An overview of our 13th (!) signing of the summer/autumn
|Length of loan||3 months|
|Position||Right centre-back / box-to-box midfielder|
|Former clubs||Leicester (parent club), Peterborough (loan)|
|Professional appearances (goals)||44 (5)*|
For Saturday’s loss at Luton, we were actually missing eight players: the five we knew about (Ryan Tafazolli, Dom Gape, Alex Pattison, Uche Ikpeazu and Adebayo Akinfenwa) and the three we still needed to complete our squad. Two days later, the first of the latter arrived: Championship-ready right-sided centre-back cover (the other key needs are a left-back and a creative midfielder). Josh Knight fills the gap between Anthony Stewart and the still-developing Giles Phillips and Andre Burley. With centre-backs playing on their strong side so crucial to ball progression – fundamentally because it gives you a more effective set of passing options from the back – and our apparent shift towards a slightly less direct approach, we couldn’t afford to be without two possible starters in both spots.
He was deployed almost exclusively in a box-to-box capacity on the right of a diamond on loan at Peterborough last season, but Knight is a centre-back by trade and has played the majority of his Premier League 2 (U23 level) games for Leicester there.

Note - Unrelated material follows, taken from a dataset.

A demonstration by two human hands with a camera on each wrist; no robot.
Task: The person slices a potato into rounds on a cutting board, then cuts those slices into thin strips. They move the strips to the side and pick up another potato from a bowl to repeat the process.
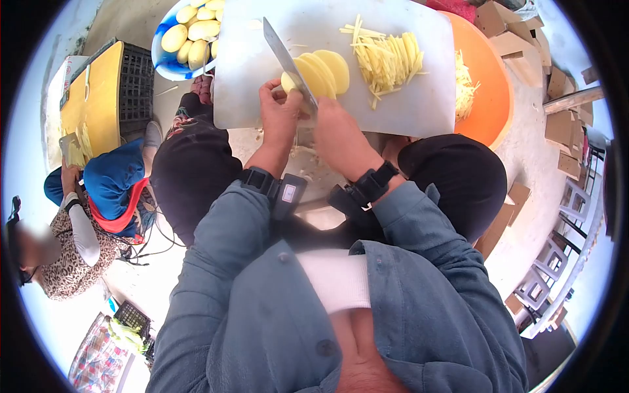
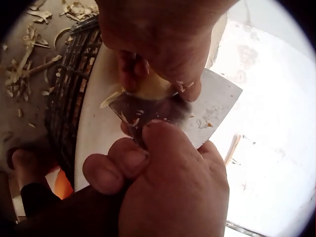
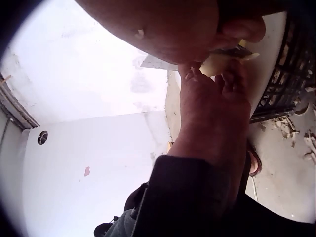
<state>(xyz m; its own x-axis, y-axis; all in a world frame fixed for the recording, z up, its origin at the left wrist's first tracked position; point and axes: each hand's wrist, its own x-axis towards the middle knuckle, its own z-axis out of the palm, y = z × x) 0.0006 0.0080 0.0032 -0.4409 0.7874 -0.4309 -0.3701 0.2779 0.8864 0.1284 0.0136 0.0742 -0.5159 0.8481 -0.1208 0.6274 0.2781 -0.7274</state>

This will be his first taste of Championship football, but he arrives after impressing for a Posh outfit that fell just short of the League One play-offs. It’s the logical next step.
Gareth Ainsworth has billed Knight as “another option in defence”, but that’s not to say he’s come in as mere cover; his versatility could open up new tactical possibilities. Three at the back would have been possible before, but it would have involved using all three of our senior centre-backs – hardly ideal. Now we’ve got four, there’s a bit more wriggle room. We still need someone capable of playing left wing-back, it won’t become the default, and such a comparatively complex system can’t be coached overnight, but the prospect of a 3-4-1-2 with Gape and Dennis Adeniran between the wing-backs, Daryl Horgan as a 10, and any one of numerous front two combinations is an intriguing one at least.
While he takes the Wycombe six-foot club up to ten members, the numbers suggest that Knight isn’t outstandingly strong aerially. He ranked above average among League One midfielders last season, winning 53% of his aerial duels – the same as Darius Charles (also six-foot) but slightly less than Gape (5’9”) and Curtis Thompson (5’8”), who won 56% and 59% respectively and contested close to the same amount as their new team-mate. So he can hold his own, but he’s unlikely to dominate those battles. Tall ≠ great in the air, as is often assumed.
If our new number 12 does get on the scoresheet, it’s less likely to be with a header and more likely to be from a surging run from midfield or lashing in a loose ball from a corner. He scored three times for Peterborough, twice with drilled strikes from the right-hand side of the box – one of which came in the 3-3 draw at Adams Park (0:26 below) – and once to round off a counter-attacking move. He averaged a shot every 180 minutes in 2019/20 (nine shots in total) but was efficient, finding the net with three of his five shots on target.
You always want a utility man or two in the squad and Knight, who can also play at right-back or in a holding midfield role, joins David Wheeler as probably our most adaptable player. As the games start coming thick and fast, that could prove priceless. This one’s got the makings of another very shrewd move from Gaz and co.